Research papers on sign languages place deaf signers front and center. Their faces fill the drawings and photographs that give papers on signed languages such a different look from those on spoken languages. Often enough, linguists—deaf or hearing—know the signers in those pictures. But how well do linguists know the communities to which those signers belong? Are linguists aware of the social and political issues confronting deaf communities? They should be, say Gaurav Mathur and Donna Jo Napoli. Mathur and Napoli also say that the Deaf Pride movement of the 1970s and 1980s was spurred by research validating sign languages as true languages (Humphries 2008). So linguists and community activists alike can benefit by meeting on common ground, as they did at Swarthmore College in 2008 for the conference from which this volume comes.

The resulting volume is an unusual mix of linguistics and activism in which each chapter is paired with a response; the last third of the book is devoted to issues of social justice in the world's deaf communities. Based on experience in Brazil, Kenya, and the United States, AMY WILSON and NICKSON KAKIRI argue for a social model of disability; outsiders (hearing or deaf) should work with the local deaf community to empower that community. YERKER ANDERSSON draws lessons from a career engaged with deaf communities around the world; he observes that nongovernmental organizations—particularly, missionary groups—have influenced sign languages in developing countries by introducing American or European sign languages. JUN HUI YANG and MADAN M. VASISHTA report on the Chinese and Indian deaf populations. In 2006, 80% of Chinese deaf children had access to education, whereas in 1987 under 40% were schooled; in 1986 just 5% of Indian deaf children attended school. Three essays (PAUL SCOTT's and responses from DONNA WEST and PADDY LADD) address the development of Deaf pedagogies, including pedagogies that will help deaf children gain metalinguistic awareness of their own language. For earlier discussion of Deaf pedagogies, see Padden & Ramsey 2000. KAREN NAKAMURA's chapter and SOYA MORI's response take us inside the Japanese deaf community to discuss its language politics, particularly issues that arise in coining new signs. Two transcribed conversations, one between LEILA MONAGHAN and DEBORAH KARP and the other between JOHN MELETSE and RUTH MORGAN, discuss impediments (attitudinal, linguistic, financial, and institutional) to AIDS awareness in the American and South African deaf communities. [End Page 436]
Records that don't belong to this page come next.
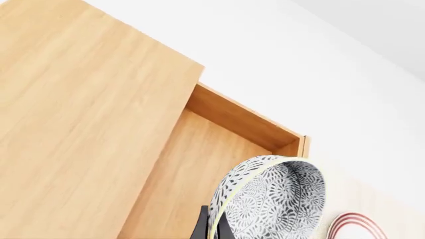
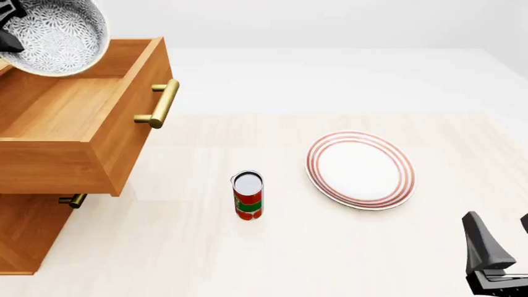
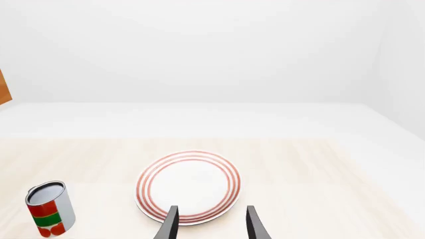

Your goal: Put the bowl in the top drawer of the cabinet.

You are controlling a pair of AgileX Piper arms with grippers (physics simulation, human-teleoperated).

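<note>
Gripping round lace-patterned bowl (image 2: 56, 35) by rim, left gripper (image 1: 211, 225) over wooden top drawer (image 2: 78, 117); right gripper (image 3: 211, 223) spread.

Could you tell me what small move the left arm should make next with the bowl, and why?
Probably lower it a little, then release. The left end effector grips the bowl by its rim, tilted, above the back of the pulled-out top drawer. The drawer's floor beneath shows bare wood, so letting go from this height risks a bounce; easing down first looks safer. The right end effector waits open near the plate.
</note>
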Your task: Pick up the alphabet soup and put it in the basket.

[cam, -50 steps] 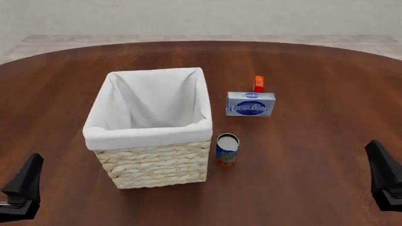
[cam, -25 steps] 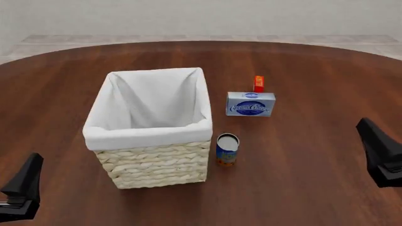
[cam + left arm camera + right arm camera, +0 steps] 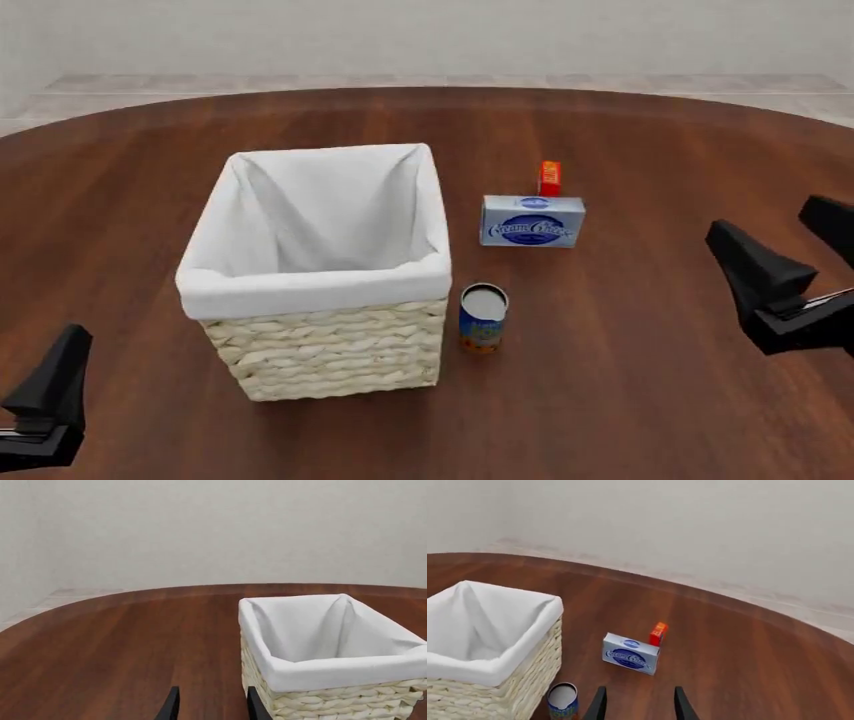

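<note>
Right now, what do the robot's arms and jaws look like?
Both are plain matte black with no markings, stickers or cables showing. In the front view the left gripper is a dark angular wedge narrowing to a point, and the right gripper is a blocky black shape with a similar pointed tip. Each wrist view shows two thin, flat black fingers with a gap between them.

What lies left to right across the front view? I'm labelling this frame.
Left gripper → cream wicker basket with white cloth lining → blue-and-orange alphabet soup can → blue-white cream cheese box → right gripper.
</note>
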Motion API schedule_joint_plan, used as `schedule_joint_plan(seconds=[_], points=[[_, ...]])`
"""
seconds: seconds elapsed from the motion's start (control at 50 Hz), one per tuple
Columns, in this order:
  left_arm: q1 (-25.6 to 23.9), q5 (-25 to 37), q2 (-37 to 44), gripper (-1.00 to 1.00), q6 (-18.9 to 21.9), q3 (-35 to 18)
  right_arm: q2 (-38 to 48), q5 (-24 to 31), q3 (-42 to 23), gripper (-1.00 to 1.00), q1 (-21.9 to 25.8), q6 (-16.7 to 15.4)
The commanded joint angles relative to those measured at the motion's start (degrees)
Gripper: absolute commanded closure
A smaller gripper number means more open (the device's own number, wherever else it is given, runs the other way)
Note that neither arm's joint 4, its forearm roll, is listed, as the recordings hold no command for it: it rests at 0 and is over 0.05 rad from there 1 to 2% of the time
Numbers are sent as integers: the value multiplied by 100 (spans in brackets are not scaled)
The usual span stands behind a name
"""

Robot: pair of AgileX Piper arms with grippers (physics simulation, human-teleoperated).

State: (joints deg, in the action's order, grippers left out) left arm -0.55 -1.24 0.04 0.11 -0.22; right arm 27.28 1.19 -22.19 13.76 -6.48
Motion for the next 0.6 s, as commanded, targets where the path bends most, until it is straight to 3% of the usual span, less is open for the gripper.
schedule_joint_plan(seconds=[0.02,0.46,0.6], points=[[5,-1,0,-100,9,0,449,25,-315,-100,232,-172],[21,21,1,-100,-56,0,1582,0,-928,-100,272,-714],[42,16,1,-100,-64,0,1916,86,-1105,-100,453,-575]])
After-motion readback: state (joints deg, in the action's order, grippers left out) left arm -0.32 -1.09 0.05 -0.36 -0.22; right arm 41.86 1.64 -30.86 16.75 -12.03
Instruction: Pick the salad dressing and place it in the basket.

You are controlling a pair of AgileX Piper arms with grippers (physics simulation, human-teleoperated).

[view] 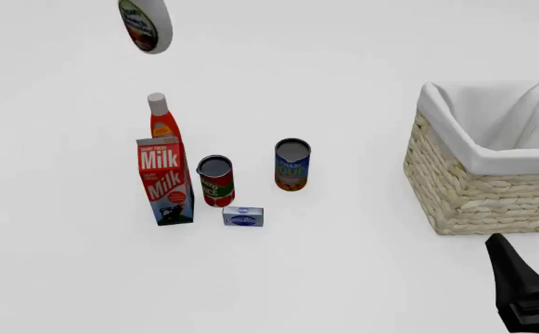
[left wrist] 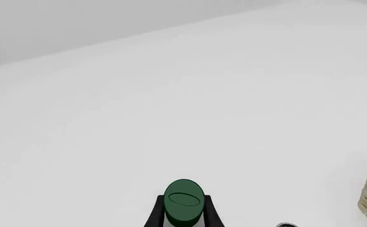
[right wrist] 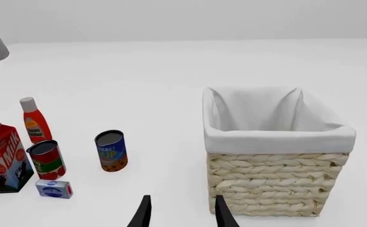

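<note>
Front view: one salad dressing (view: 146,25) aloft, left gripper (left wrist: 184,218) clamping it; right gripper (right wrist: 181,213) parted, empty; two cans (view: 216,181).

Basket (view: 478,188) on worktop (view: 343,278), right side. Left of it, well apart: soup can (view: 291,165), tomato can (view: 216,181), milk carton (view: 165,181) in a row. Small box (view: 242,216) before tomato can. Sauce bottle (view: 163,118) just behind carton. Salad dressing (view: 146,24) raised above worktop, far left-rear, in left hand (left wrist: 184,215). Right hand (right wrist: 182,210) before basket.
</note>
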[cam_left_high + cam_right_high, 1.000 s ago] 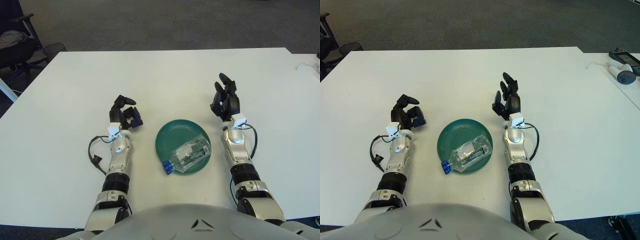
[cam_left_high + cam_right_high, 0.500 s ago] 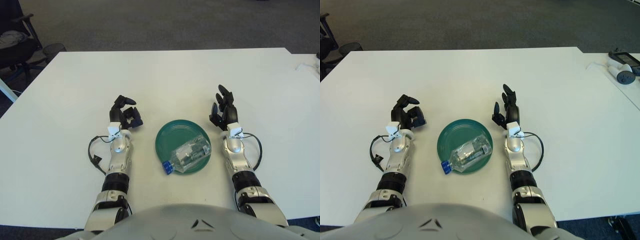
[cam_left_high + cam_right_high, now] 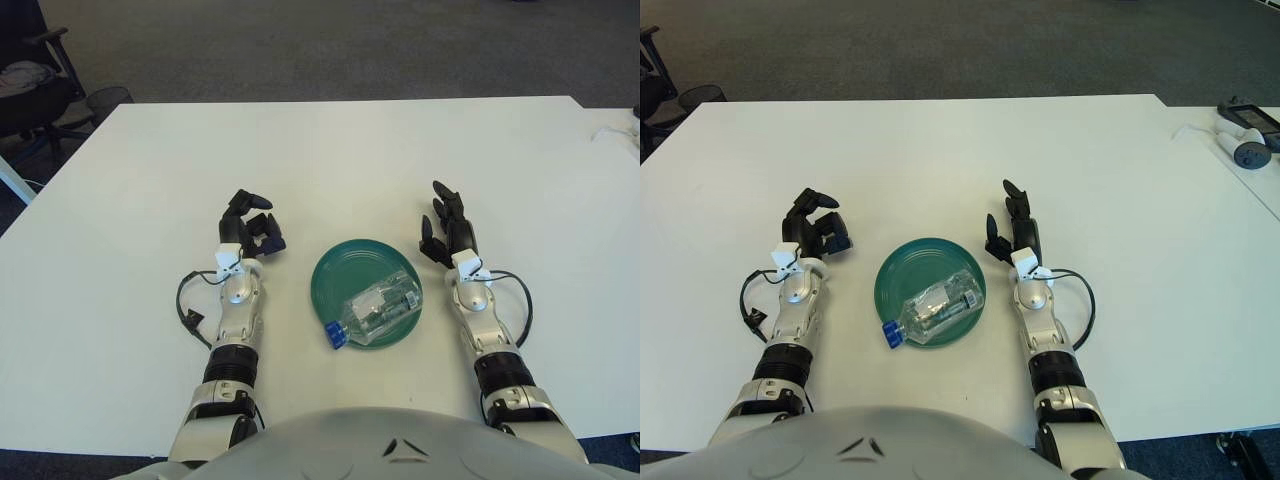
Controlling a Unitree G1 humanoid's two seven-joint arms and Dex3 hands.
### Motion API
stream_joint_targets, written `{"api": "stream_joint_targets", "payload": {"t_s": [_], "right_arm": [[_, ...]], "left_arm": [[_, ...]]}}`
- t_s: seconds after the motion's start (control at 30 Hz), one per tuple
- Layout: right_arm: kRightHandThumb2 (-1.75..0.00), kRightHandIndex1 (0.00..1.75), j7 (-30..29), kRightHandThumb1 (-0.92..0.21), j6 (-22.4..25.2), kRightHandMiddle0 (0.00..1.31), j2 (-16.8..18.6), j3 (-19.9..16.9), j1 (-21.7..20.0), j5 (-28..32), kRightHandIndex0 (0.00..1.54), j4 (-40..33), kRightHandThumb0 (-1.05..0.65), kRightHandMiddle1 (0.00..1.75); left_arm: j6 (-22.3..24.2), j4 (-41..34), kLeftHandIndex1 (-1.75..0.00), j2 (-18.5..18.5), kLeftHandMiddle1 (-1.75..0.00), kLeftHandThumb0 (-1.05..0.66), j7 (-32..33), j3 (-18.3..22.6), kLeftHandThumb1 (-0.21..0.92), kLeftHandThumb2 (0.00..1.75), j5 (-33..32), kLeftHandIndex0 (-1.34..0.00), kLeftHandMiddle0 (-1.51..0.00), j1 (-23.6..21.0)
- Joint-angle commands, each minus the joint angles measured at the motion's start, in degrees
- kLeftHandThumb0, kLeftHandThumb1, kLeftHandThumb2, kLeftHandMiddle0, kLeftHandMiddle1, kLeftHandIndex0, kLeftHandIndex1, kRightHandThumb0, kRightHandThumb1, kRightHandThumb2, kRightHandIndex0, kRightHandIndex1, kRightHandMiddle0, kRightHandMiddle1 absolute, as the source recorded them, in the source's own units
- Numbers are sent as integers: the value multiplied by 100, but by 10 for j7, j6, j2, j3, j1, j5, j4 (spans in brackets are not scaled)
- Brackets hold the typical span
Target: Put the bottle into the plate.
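Looks like the closing step: bottle [image 3: 376, 311] lying on its side in the green plate [image 3: 347, 263], blue cap jutting over the rim toward the table's [image 3: 330, 160] near edge. Right hand [image 3: 446, 232] just beside the plate, fingers spread, holding nothing, clear of the bottle. Left hand [image 3: 248, 230] beyond the plate's other side, fingers loosely curled, empty. Next, probably only pulling away.

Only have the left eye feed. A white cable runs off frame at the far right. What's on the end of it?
Observer: A grey and white handheld controller, lying on the adjoining tabletop.
Operator: Anything else over there?
Observer: A dark flat device just behind the controller, cut off by the frame edge.
Operator: Close to the right hand?
Observer: No. The right hand is next to the plate, well apart from both.
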Motion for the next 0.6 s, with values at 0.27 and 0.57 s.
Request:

Two broad themes guide my discussion of the linguistic papers that form the bulk of this collection. The first emerges from the fact that learners of sign languages are uncommonly diverse, especially in their early linguistic experience. The second pertains to the role that iconicity and gesture play in the historical development of sign languages.

The demographics of American Sign Language (ASL) and other established sign languages are unusual: only 5% or so of the American deaf population was born to deaf parents; only this small fraction are native users of ASL. Just a tiny minority of deaf children have a deaf grandparent; only these children have reliable access to a native-signing model in infancy. With differences in parentage come crucial differences in linguistic input. Most deaf children are born to hearing parents and, historically, were first exposed to ASL in primary school or later. For young deaf children of hearing parents, their effective input may largely consist of the gestures of their parents. Such deaf children sometimes innovate language-like gestural systems, so-called homesign (Goldin-Meadow & Mylander 1990). Two chapters report the signing of adult homesigners who had had little or no exposure to an established sign language. ANN SENGHAS and MARIE COPPOLA compare the use of pointing signs by Nicaraguan homesigners to the use of such signs by learners...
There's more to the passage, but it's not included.